Activity:
Scan the data beneath this task and copy each line that includes "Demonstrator".
------ Exercise materials
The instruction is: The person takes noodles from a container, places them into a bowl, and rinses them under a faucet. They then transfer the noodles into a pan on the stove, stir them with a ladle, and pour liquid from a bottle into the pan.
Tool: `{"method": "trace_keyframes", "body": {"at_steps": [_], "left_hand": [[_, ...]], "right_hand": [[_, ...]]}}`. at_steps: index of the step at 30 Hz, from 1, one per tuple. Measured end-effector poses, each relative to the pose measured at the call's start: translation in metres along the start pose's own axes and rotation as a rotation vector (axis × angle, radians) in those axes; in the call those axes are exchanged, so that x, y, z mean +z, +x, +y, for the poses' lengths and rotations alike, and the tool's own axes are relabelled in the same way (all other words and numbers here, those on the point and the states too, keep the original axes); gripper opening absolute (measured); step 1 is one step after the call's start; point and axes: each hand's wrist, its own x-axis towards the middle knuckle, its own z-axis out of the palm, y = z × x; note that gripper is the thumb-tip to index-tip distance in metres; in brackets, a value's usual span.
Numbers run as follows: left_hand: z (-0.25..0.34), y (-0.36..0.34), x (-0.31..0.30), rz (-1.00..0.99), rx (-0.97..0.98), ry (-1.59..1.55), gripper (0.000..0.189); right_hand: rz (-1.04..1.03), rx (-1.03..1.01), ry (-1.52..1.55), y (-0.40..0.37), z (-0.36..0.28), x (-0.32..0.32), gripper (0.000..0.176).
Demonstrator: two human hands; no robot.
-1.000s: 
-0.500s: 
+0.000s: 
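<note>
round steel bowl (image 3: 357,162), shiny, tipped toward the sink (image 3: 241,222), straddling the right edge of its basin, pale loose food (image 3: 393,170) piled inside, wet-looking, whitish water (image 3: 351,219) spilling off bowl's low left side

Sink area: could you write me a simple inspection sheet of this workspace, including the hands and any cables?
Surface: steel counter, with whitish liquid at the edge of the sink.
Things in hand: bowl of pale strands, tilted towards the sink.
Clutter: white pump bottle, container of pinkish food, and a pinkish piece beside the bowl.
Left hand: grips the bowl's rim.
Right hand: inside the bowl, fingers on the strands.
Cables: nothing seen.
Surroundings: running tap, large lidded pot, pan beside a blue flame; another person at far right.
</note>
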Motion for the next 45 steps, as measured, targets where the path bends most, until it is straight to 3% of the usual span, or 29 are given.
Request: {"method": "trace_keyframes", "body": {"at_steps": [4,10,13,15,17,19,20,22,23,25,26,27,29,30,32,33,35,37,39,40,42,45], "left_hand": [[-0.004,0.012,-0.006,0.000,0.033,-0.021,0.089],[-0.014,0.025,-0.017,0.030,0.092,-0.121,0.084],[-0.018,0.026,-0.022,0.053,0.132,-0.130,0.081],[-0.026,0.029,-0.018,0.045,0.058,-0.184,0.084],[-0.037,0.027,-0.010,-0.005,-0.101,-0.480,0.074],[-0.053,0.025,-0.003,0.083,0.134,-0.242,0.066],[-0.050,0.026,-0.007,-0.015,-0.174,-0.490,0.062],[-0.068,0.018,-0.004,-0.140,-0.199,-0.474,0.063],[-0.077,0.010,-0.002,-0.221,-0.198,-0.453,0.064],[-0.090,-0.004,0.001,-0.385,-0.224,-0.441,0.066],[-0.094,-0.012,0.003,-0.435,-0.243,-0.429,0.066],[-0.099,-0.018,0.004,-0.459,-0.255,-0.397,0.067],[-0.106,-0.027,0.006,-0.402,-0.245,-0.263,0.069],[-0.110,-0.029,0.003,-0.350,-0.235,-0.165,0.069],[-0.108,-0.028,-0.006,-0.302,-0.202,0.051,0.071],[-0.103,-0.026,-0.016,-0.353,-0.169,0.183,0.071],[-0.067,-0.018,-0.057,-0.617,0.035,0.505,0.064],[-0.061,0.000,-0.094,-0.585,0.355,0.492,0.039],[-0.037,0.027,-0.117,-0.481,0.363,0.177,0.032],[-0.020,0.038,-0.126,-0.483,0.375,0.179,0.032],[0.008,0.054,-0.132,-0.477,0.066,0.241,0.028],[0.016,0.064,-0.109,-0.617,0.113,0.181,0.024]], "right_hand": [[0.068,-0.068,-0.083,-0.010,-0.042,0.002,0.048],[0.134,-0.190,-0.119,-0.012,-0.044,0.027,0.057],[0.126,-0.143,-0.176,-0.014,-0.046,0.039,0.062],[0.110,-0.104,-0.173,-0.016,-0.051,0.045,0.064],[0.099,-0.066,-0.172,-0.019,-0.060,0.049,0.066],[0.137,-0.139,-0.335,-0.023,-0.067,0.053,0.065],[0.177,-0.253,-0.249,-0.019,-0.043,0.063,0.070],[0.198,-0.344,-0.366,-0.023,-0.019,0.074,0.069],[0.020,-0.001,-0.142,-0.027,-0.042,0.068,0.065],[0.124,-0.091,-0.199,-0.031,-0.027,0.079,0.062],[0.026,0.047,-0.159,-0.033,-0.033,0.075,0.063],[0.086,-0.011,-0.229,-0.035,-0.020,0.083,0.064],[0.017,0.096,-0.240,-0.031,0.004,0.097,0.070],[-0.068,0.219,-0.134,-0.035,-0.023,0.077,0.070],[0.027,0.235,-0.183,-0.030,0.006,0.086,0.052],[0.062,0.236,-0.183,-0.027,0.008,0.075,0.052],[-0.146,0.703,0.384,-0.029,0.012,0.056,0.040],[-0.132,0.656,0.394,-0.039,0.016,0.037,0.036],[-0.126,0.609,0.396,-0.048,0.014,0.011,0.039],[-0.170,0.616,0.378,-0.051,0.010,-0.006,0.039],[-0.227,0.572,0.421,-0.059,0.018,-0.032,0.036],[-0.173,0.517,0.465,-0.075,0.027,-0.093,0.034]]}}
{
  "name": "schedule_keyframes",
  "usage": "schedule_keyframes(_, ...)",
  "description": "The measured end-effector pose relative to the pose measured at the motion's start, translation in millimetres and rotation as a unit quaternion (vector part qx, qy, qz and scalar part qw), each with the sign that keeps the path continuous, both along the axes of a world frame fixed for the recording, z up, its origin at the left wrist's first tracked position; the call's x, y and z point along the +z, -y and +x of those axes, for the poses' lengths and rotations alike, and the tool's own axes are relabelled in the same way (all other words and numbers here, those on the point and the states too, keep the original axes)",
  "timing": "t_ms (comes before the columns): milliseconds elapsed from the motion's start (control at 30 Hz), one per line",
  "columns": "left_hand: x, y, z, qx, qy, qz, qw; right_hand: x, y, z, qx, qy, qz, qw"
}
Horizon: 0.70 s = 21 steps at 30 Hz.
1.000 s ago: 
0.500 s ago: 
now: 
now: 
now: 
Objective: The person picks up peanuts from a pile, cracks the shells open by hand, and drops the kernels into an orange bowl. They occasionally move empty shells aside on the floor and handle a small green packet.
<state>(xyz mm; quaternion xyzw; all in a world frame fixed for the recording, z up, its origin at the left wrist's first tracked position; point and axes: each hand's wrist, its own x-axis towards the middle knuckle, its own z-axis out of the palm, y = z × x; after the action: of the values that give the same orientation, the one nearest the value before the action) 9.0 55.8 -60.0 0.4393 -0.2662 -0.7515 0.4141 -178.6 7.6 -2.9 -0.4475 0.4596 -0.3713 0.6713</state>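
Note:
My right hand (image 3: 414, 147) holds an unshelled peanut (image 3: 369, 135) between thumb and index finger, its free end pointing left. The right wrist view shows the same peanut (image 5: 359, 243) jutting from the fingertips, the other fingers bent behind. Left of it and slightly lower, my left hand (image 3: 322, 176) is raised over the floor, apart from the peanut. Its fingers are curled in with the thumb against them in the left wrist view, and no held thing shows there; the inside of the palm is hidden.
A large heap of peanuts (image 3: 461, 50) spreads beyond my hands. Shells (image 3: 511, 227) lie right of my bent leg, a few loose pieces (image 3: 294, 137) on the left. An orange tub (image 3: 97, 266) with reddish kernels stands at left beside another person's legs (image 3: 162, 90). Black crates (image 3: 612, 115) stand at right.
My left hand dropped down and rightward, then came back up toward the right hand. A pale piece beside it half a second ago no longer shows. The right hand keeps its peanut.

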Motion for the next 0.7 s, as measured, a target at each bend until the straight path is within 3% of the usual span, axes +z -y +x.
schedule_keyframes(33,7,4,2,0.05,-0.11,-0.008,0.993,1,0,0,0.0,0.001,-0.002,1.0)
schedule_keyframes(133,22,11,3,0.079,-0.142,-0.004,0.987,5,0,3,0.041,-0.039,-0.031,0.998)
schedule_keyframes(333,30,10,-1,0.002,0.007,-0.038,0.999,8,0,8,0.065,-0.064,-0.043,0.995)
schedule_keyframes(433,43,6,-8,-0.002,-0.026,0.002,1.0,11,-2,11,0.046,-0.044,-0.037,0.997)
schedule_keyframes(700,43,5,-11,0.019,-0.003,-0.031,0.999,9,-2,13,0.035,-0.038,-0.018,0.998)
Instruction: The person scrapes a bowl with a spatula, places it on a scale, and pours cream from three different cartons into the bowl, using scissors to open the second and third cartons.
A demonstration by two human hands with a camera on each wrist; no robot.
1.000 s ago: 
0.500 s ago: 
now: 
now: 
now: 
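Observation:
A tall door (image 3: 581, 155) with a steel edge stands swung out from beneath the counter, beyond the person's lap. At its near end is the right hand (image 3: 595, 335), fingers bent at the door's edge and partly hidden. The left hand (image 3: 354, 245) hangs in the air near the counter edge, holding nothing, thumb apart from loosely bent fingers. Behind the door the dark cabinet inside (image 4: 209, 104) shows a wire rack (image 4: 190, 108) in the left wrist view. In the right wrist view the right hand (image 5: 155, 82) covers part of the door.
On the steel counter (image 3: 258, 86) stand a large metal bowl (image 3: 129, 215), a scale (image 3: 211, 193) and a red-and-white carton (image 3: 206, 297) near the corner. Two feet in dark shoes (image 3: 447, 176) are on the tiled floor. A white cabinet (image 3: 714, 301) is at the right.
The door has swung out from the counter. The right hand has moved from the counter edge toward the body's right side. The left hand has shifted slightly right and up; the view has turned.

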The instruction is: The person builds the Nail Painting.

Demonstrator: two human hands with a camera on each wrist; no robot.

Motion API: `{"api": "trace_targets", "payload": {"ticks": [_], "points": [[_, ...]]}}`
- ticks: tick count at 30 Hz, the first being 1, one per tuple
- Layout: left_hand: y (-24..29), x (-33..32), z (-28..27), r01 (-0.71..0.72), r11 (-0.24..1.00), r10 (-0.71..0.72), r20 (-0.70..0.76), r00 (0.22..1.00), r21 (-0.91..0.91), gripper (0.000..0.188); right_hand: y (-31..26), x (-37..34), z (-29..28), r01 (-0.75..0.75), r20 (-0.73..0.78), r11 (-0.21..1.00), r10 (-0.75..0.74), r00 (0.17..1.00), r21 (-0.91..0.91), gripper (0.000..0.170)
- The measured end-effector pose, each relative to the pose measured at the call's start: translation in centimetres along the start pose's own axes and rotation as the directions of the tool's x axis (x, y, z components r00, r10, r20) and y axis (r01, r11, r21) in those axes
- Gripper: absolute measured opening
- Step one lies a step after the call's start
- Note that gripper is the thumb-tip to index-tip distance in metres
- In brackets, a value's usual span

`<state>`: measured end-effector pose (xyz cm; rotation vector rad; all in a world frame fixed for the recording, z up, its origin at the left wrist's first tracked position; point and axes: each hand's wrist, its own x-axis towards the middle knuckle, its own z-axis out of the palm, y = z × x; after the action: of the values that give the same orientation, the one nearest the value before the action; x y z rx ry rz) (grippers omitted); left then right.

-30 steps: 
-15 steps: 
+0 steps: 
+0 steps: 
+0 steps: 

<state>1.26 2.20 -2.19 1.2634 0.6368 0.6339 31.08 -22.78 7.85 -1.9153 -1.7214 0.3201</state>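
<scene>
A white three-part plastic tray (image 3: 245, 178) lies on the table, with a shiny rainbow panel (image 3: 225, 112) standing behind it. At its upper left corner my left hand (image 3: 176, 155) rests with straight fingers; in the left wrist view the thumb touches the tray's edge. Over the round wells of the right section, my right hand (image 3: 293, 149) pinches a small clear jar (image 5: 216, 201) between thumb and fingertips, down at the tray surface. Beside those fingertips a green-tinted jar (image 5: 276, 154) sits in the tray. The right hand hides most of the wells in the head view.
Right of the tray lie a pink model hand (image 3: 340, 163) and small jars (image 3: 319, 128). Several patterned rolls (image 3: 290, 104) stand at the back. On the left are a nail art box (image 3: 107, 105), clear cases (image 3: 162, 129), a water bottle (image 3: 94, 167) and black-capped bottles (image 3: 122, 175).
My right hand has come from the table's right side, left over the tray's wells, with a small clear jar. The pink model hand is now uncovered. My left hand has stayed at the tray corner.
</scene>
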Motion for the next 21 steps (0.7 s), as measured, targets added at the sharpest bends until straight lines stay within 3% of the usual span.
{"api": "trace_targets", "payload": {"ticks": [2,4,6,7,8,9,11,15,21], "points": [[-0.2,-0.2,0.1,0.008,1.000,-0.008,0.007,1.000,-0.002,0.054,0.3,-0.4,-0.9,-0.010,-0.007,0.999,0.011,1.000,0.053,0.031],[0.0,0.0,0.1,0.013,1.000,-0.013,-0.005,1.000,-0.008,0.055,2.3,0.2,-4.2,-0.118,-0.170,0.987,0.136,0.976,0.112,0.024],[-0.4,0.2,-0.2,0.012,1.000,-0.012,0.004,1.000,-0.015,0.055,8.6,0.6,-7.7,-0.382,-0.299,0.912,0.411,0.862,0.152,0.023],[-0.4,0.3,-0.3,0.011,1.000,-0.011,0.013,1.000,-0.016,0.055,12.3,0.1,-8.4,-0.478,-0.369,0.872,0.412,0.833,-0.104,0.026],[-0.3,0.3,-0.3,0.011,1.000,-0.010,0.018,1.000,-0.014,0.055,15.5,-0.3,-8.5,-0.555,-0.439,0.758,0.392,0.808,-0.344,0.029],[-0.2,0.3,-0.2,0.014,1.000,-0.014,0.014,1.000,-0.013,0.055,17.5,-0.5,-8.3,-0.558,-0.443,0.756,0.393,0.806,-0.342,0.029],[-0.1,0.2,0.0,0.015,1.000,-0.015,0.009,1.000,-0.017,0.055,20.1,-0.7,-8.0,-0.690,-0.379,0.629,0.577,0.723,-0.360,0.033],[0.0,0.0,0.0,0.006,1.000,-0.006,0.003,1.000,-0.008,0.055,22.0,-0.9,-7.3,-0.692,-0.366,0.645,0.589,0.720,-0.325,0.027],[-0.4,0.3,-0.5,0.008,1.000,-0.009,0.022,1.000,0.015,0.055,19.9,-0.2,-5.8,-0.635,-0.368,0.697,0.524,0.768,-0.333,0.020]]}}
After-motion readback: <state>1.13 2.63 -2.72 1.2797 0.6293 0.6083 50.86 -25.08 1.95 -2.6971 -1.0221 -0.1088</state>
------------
Output for this task:
Demonstrator: two human hands; no robot.
Demonstrator: two human hands with a camera on each wrist; no robot.

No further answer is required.